> **GOAL OF THE EXERCISE**
Pictures in the data must not be copied, but everything else should be output exactly.

> **DATA**
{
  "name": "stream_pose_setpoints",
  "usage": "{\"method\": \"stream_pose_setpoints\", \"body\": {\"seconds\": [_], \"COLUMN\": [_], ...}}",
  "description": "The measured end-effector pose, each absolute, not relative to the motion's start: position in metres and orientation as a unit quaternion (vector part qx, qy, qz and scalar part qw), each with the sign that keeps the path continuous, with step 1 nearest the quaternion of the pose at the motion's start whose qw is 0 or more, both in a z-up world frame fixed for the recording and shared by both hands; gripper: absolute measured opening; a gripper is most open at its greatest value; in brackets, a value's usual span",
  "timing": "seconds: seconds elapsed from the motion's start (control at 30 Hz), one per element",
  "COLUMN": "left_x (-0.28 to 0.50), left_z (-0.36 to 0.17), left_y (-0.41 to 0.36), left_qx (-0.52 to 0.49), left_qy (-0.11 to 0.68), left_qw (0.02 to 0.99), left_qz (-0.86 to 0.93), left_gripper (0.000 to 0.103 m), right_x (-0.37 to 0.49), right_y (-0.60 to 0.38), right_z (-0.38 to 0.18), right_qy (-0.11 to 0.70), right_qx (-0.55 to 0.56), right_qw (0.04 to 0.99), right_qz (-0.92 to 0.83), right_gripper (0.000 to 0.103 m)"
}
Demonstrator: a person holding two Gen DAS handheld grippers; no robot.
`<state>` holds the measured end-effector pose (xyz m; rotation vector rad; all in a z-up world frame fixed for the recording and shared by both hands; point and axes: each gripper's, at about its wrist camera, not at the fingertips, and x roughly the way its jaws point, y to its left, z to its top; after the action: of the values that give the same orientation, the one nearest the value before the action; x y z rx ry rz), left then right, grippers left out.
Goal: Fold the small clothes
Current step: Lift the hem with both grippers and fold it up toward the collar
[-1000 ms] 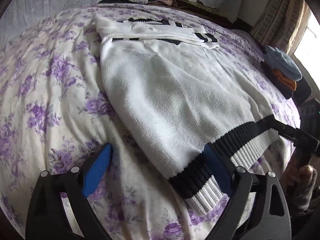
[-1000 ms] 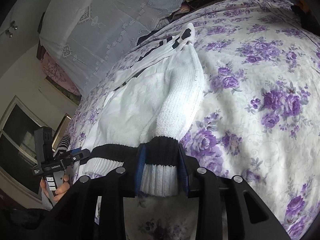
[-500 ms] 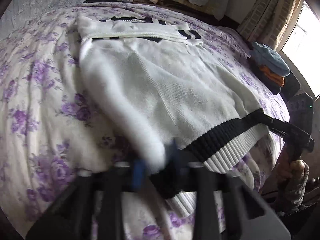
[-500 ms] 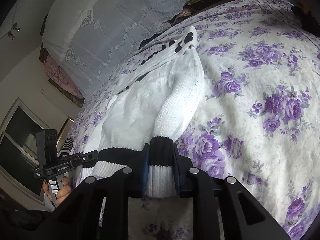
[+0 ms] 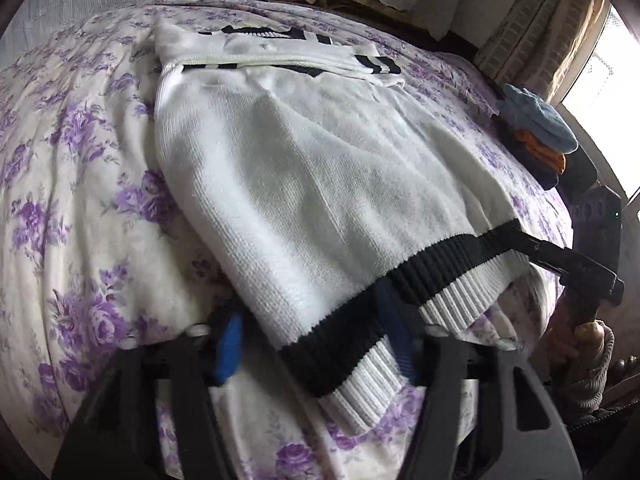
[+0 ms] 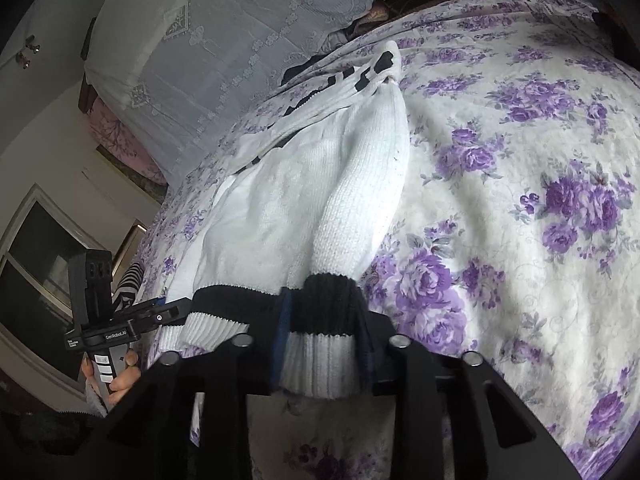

> **ANSWER**
{
  "name": "stream_pose_setpoints",
  "usage": "{\"method\": \"stream_pose_setpoints\", \"body\": {\"seconds\": [_], \"COLUMN\": [_], ...}}",
  "description": "The measured end-effector pose, each absolute, not relative to the motion's start: position in metres and orientation as a unit quaternion (vector part qx, qy, qz and scalar part qw), each with the sign that keeps the path continuous, with step 1 nearest the quaternion of the pose at the motion's start whose qw is 0 or more, both in a z-up world frame fixed for the recording and shared by both hands; gripper: absolute measured opening; a gripper is most open at its greatest value; in brackets, a value's usual span",
  "timing": "seconds: seconds elapsed from the motion's start (control at 30 Hz), one per element",
  "COLUMN": "left_x (-0.28 to 0.50), left_z (-0.36 to 0.17), left_y (-0.41 to 0.36), left_qx (-0.52 to 0.49), left_qy (-0.11 to 0.68), left_qw (0.02 to 0.99), left_qz (-0.86 to 0.93), left_gripper (0.000 to 0.103 m), right_x (-0.37 to 0.49), right_y (-0.60 to 0.38), right_z (-0.38 to 0.18), right_qy (-0.11 to 0.70), right_qx (-0.55 to 0.56), right_qw (0.04 to 0.99), right_qz (-0.92 to 0.83), right_gripper (0.000 to 0.103 m)"
}
Demonstrator: a person holding two Gen DAS handheld grippers; no robot.
`<state>` holds the measured end-effector pose (xyz m; rotation vector rad; all in a z-up world frame fixed for the recording and shared by both hands; point and axes: each gripper's, at about its wrist camera, not at the fingertips, and x roughly the way its jaws point, y to its left, z to its top; after the action: of the values that give the same orientation, the one nearest the value before the action; x y z rx ry rz), left then right, grippers left out.
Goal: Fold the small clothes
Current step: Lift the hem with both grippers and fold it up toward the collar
[-1000 ms] 
[-1000 ms] 
[-500 ms] 
[-500 ms] 
[+0 ms] 
[+0 ms] 

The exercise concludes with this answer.